Popularidade do hambúrguer no Brasil: O hambúrguer é um dos pratos favoritos dos brasileiros, e sua popularidade reflete a tendência global. A facilidade de preparo, a variedade de ingredientes e a presença em inúmeros cardápios fazem do hambúrguer uma escolha frequente para refeições rápidas e delivery. A pesquisa do Instituto Cantar destaca que o consumo diário é significativo, superando até mesmo a pizza, que tradicionalmente é vista como o alimento mais pedido em serviços de entrega.
Fim do ICQ após 28 anos
Após 28 anos de funcionamento, o serviço de mensagens instantâneas ICQ será descontinuado a partir de 26 de junho. O anúncio foi feito pela empresa russa VK, atual proprietária da plataforma desde 2010, quando adquiriu o ICQ da AOL. A VK recomenda que os usuários migrem para suas outras plataformas, como o VK Workspace, que oferece serviços de troca de mensagens. O ICQ teve seu auge em 2001, quando chegou a contar com 100 milhões de usuários, mas perdeu espaço para outras tecnologias como MSN, Skype e WhatsApp.
Leia também
“O ICQ, que foi muito popular no final dos anos 1990 e início dos anos 2000, deixará de funcionar em 26 de junho. A VK, que é dona do serviço, orienta os usuários a migrarem para suas outras plataformas.”

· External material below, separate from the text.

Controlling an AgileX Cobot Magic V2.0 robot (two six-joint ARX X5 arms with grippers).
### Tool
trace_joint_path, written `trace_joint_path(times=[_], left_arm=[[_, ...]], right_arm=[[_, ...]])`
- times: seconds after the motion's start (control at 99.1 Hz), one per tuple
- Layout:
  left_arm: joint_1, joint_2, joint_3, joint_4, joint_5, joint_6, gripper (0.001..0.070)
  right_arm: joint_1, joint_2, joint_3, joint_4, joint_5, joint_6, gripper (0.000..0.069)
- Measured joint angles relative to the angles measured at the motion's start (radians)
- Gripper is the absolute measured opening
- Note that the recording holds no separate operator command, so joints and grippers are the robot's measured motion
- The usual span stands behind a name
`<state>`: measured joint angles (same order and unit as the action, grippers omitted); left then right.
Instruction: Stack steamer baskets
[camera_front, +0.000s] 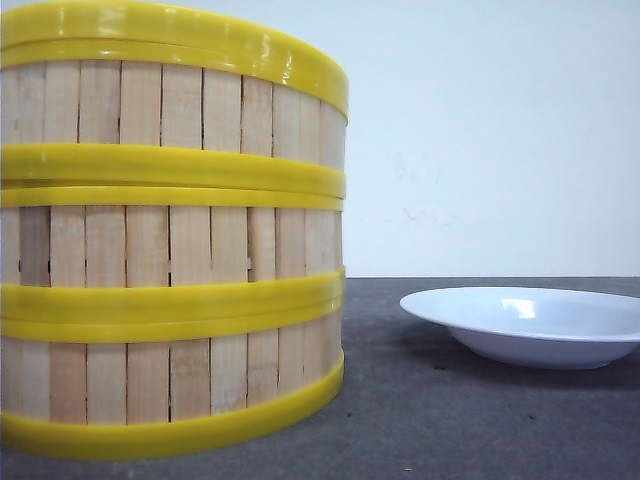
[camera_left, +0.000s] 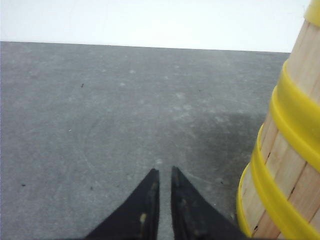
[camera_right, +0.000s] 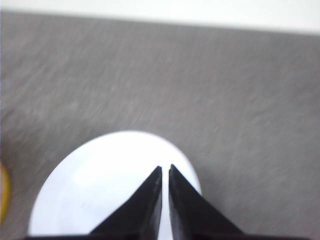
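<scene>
looks like the steamer baskets (camera_left: 280, 165) are stacked at 3 o'clock of my left end effector (camera_left: 165, 172), both end effectors pinched together, empty.

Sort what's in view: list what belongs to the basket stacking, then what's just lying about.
Part of the job:
- top basket
- middle basket
- bottom basket, all three already in one stack
- left gripper, shut, empty, beside the stack
- right gripper, shut, empty, over the plate

Lying about:
- white plate, empty, right of the stack on the table
</scene>
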<state>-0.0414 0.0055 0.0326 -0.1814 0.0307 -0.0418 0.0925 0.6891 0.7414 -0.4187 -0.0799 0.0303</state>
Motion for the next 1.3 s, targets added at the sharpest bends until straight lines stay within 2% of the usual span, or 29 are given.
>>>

Aumento nos custos de frete aéreo e possíveis impactos no Brasil: O custo do frete aéreo para importações da China aos Estados Unidos tem apresentado aumento significativo. Em maio de 2024, a taxa média foi de aproximadamente US$ 4,75 por quilograma, valor mais alto desde o final de 2023 e que representa mais que o dobro do custo registrado em 2019, que era de US$ 2,32 por quilograma. Apesar de ainda estar abaixo dos picos de 2021, quando chegou a US$ 10 por quilograma durante a pandemia, o aumento atual impacta diretamente empresas que utilizam esses serviços para entrega rápida.
Empresas como Xin e Tamu, que atuam no comércio eletrônico, já registraram elevação nos custos de frete, o que pode refletir no preço final dos produtos importados. Além disso, há uma proposta em tramitação na Câmara dos Deputados, Senado e Governo Federal para a cobrança de um imposto de importação de 92%, o que pode agravar ainda mais os custos para consumidores brasileiros.
“A taxa média de frete aérea de maio do sul da China para os Estados Unidos estava cerca de 4,75 dólares por quilograma, o valor mais alto desde o final do ano passado.”
Demanda e capacidade logística: O aumento dos custos está relacionado à alta demanda por entregas rápidas, que exige maior número de voos cargueiros. Atualmente, cerca de 88 aviões Boeing 777 transportam aproximadamente 9 mil toneladas de carga diariamente para atender essa demanda global. A Xin é conhecida principalmente pela venda de eletrônicos e moda, enquanto a Tamu foca em roupas e utensílios domésticos. O cenário atual, com o aumento dos custos logísticos e a possível elevação de impostos, pode impactar o mercado brasileiro, especialmente em um momento de alta procura por esses produtos.
Informações adicionais
- O ICQ foi vendido pela AOL por US$ 400 milhões em 2010.
- O auge do ICQ ocorreu em 2001, com 100 milhões de usuários.
- O iFood entregou 123 milhões de sanduíches em 2022 no Brasil.
- A taxa de frete aérea em 2024 é mais que o dobro da registrada em 2019.
- O aumento dos custos de frete pode ser agravado pela proposta de imposto de importação de 92% no Brasil.